When a polymer is subjected to continuous ultrasonic irradiation, energy is dissipated as heat due to internal friction, a phenomenon termed viscous loss [
9,
10,
11]. Because different polymers possess distinct viscosities, their viscous loss characteristics vary accordingly. Conventional Fractional-Power-Dissipation (FPD) methods can quantify total ultrasonic energy loss but cannot differentiate between scattering loss and viscous loss [
12]. To isolate the viscous loss of different polymer materials from the total loss, real-time temperature monitoring using thermodynamic formulas presents a viable approach.
Traditional temperature measurement techniques, which rely on achieving thermodynamic equilibrium, are typically limited to surface measurements and cannot capture internal viscous heating phenomena [
13,
14,
15]. Current ultrasonic thermometry technologies offer several alternatives.

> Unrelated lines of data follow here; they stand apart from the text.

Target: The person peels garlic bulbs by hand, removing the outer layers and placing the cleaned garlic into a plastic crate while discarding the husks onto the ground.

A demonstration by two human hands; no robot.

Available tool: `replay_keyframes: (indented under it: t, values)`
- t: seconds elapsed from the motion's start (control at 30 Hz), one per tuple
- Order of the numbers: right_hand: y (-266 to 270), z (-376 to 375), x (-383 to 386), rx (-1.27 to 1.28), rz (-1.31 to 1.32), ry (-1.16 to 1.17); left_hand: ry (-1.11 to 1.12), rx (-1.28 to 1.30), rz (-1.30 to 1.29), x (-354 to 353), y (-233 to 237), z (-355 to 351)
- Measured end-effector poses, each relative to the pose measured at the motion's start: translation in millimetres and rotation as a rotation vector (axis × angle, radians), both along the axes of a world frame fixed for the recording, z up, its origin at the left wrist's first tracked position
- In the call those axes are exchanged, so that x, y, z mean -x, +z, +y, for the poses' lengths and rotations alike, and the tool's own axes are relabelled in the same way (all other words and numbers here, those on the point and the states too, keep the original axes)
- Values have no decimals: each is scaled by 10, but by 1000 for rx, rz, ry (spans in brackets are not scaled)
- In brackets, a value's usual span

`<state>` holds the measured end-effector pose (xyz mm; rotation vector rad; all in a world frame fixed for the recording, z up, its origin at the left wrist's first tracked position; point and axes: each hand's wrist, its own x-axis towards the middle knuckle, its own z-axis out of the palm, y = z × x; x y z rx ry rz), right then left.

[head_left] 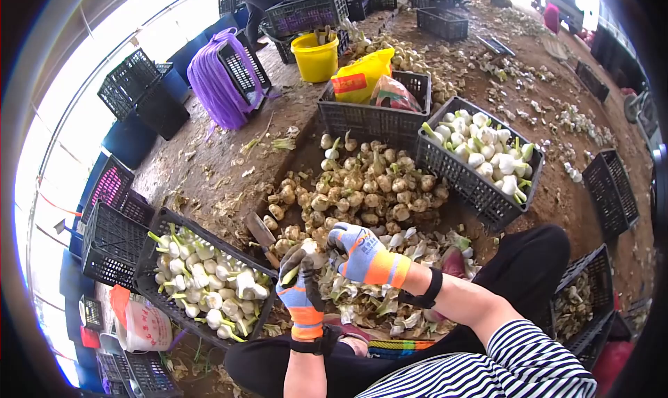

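My left hand [300, 290], in a blue, orange and black glove, is closed around a garlic bulb [314, 253] with its green stem pointing down past my fingers. From the right, my gloved right hand [365, 254] has its fingers curled against the same bulb, apparently pinching its outer skin. Beyond both hands lies a heap of unpeeled garlic [376, 182]. Loose peeled skins [369, 300] cover the ground just below. Left of my hands, a flat-bladed tool [261, 232] rests by the rim of a black crate.
White garlic bulbs fill a black crate [149, 276] at the left and another crate [473, 189] at the right. A crate [362, 120] behind the heap holds yellow bags. Farther back stand a yellow bucket [314, 58] and a bundle of purple mesh [216, 85].
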<state>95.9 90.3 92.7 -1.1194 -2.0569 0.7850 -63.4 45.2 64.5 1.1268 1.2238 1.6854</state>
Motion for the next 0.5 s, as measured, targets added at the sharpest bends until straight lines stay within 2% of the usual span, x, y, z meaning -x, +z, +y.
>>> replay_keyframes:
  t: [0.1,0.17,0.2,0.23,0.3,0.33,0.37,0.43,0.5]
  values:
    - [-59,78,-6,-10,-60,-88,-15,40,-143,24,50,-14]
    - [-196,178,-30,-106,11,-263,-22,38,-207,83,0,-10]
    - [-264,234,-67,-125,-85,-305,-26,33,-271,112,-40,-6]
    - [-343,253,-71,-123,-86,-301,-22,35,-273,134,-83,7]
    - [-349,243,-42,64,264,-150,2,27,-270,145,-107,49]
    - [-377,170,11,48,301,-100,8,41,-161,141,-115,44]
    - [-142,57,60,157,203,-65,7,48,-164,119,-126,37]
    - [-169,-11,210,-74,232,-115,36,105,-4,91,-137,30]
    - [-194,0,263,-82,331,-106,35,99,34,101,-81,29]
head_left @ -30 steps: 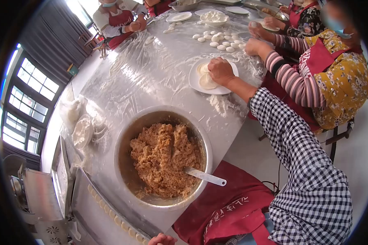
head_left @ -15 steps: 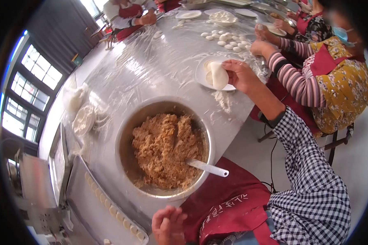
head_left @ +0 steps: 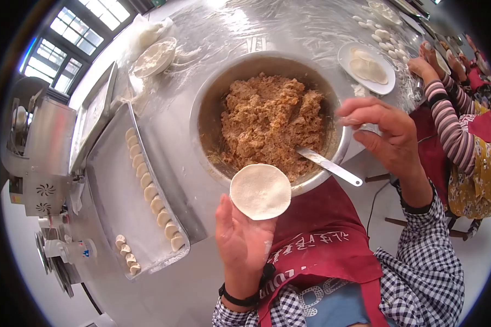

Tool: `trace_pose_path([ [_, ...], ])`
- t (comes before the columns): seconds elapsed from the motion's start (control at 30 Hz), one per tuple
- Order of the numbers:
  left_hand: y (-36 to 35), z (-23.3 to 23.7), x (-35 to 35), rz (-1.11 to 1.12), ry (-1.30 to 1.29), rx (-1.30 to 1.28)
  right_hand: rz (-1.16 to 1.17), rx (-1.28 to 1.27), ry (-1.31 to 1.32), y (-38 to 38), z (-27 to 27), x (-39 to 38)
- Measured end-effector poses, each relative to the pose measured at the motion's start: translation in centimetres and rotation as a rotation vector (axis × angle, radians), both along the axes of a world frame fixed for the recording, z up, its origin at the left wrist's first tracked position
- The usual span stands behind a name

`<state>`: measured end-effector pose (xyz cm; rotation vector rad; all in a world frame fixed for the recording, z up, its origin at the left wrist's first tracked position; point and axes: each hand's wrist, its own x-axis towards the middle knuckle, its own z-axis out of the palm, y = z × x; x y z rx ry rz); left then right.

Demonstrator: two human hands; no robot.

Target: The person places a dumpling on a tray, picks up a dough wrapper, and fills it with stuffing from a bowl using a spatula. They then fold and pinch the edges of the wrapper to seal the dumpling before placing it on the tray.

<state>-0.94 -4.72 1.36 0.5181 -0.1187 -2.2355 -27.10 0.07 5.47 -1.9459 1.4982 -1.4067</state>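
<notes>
A round flat dough wrapper (head_left: 261,192) lies on the fingers of my left hand (head_left: 244,237), in front of a large steel bowl (head_left: 202,103). Brown minced filling (head_left: 270,120) fills much of the bowl. A spatula (head_left: 333,166) with a white handle leans in the filling, its end over the bowl's right rim. My right hand (head_left: 384,133) is raised at the right of the bowl, fingers apart and holding nothing. Behind it, more wrappers (head_left: 367,66) rest on a white plate (head_left: 345,53).
At the left, a metal tray (head_left: 106,212) holds a row of dumplings (head_left: 147,180) and a few smaller ones near its corner. A floury bowl (head_left: 155,57) stands at the back left. Co-workers' hands (head_left: 428,66) are at the right, near several dough pieces (head_left: 386,41).
The wrapper has gone from my right hand to my left hand. My right hand has come back from the plate toward the bowl. The view has turned toward the tray.
</notes>
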Motion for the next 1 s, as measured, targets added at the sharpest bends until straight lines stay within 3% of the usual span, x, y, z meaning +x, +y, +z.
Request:
trace_pose_path([
  [0.03,0.1,-0.1,0.1,0.005,0.001,0.006,0.005,0.006,0.001,0.9,-0.6,-0.5],
  [0.1,0.2,-0.4,0.1,0.011,-0.059,-0.014,-0.199,0.206,0.256,2.7,-1.5,-0.5],
  [0.23,0.5,-0.4,0.4,-0.032,-0.171,-0.078,-0.075,0.083,0.322,3.7,-2.7,1.5],
  [0.3,1.0,-0.3,0.7,0.006,-0.321,-0.068,0.066,0.118,0.169,3.7,-2.8,2.3],
  [0.63,2.4,-2.2,2.4,0.037,-0.354,0.043,0.158,0.074,0.199,-2.7,-2.0,0.9],
  [0.73,2.2,-2.2,2.6,0.015,-0.353,0.036,0.144,0.164,-0.062,-2.5,-0.7,0.5],
  [0.83,2.0,-2.2,2.4,0.001,-0.343,0.058,0.147,0.086,-0.3,-2.6,-1.4,0.5],
  [1.0,2.0,-2.3,2.4,-0.006,-0.34,0.06,0.165,0.078,-0.118,-2.9,-3.2,1.1],
])
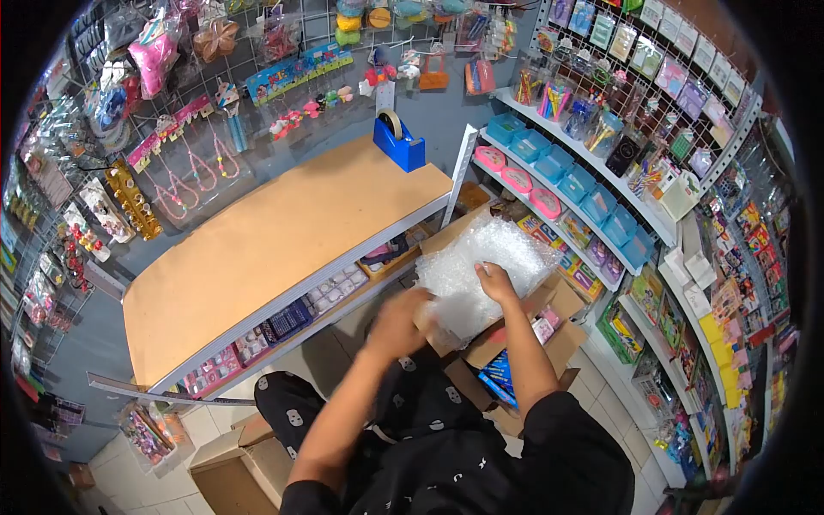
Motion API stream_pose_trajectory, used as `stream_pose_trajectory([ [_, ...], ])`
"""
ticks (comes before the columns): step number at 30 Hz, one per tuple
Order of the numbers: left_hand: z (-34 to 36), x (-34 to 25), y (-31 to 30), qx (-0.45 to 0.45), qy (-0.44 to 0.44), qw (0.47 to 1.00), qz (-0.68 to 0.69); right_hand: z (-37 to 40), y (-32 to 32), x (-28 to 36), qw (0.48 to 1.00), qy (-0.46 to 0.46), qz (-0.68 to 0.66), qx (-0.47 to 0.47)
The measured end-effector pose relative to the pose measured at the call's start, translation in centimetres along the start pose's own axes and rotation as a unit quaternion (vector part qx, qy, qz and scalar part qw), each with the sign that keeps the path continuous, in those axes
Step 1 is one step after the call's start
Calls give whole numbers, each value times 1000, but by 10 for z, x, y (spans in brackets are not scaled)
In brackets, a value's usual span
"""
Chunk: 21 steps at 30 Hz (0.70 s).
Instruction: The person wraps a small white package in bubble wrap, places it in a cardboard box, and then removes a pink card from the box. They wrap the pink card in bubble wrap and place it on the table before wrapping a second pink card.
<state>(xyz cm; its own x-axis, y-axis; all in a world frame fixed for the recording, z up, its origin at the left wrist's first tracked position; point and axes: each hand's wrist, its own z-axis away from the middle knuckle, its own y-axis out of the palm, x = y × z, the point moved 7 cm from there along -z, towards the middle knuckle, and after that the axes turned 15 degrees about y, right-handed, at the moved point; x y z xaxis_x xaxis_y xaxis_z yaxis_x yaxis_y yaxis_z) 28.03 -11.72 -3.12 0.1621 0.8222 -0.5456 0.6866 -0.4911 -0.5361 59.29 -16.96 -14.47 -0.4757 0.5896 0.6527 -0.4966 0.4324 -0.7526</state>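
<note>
A crumpled sheet of clear bubble wrap (481,257) lies over an open cardboard box (558,300) below the counter's right end. My right hand (495,281) rests on the wrap, fingers curled on its surface. My left hand (396,324) is blurred at the wrap's near-left edge, against the box flap; its grip is unclear. My knees in dark patterned trousers are under both arms.
A tan wooden counter (275,240) carries a blue tape dispenser (397,142). Under it, trays hold small goods (326,296). Shelves of blue bins and stationery (584,189) rise on the right. Packets hang on the wall grid (172,129). Another open carton (232,468) sits on the floor.
</note>
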Motion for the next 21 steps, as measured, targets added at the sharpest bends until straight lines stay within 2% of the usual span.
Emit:
stream_pose_trajectory([
  [2, 1, 17, 88, 140, 9, 989, 37, 1, -9, 0, 1000, 21, -3, -2],
  [4, 12, 46, 151, 192, -17, 981, -30, -7, -10, -8, 1000, -4, -8, -14],
  [8, 28, 77, 204, 309, -115, 940, -91, -10, -50, -6, 994, -68, -20, -80],
  [11, 21, 75, 206, 340, -134, 926, -99, -22, -111, 1, 994, -36, 58, -83],
  [13, 21, 79, 206, 349, -135, 922, -95, -6, -170, 34, 962, -125, 53, -238],
  [15, 25, 81, 208, 356, -139, 920, -85, 18, -217, 78, 972, -34, 40, -230],
  [18, 22, 87, 210, 342, -166, 924, -42, 44, -246, 127, 946, -156, 18, -285],
  [20, 17, 92, 208, 309, -207, 928, 17, 69, -234, 159, 955, -178, 39, -235],
  [21, 7, 88, 196, 263, -205, 942, 35, 80, -222, 172, 958, -193, 50, -208],
])
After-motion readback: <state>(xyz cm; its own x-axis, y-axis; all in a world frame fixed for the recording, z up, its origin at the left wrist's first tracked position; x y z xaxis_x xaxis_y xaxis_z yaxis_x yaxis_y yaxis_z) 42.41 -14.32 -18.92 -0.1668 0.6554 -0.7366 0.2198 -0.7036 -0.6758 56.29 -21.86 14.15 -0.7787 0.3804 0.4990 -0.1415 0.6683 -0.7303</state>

One approach involves analyzing the time-of-flight shift in ultrasonic echo signals before and after heating to establish a correlation with temperature change [
16]. Another method utilizes the frequency shift in the propagating wave, which is also temperature-dependent [
17]. Still other technique utilizes the attenuation characteristics of ultrasonic waves during propagation in a medium, combining the relationship between the attenuation coefficient and temperature change to achieve non-destructive measurement of temperature [
18].
However, none of the aforementioned techniques utilize the relationship between temperature and viscosity. This study employs a phase-shift thermometry method based on transmitted signals. The core principle lies in detecting phase variations in the transmitted signal, which are caused by minute changes in sound velocity during temperature fluctuations. Ultrasonic irradiation induces viscous heating; by measuring the resulting phase shift, we can determine the internal temperature rise. Correlating this temperature change with viscous loss allows for the calculation of its proportion relative to total energy dissipation. This approach has inherent limitations and is only applicable to linear viscoelastic materials—those exhibiting a stress response that follows the Boltzmann superposition principle with respect to strain history under small-strain conditions. It is not applicable to non-Newtonian materials.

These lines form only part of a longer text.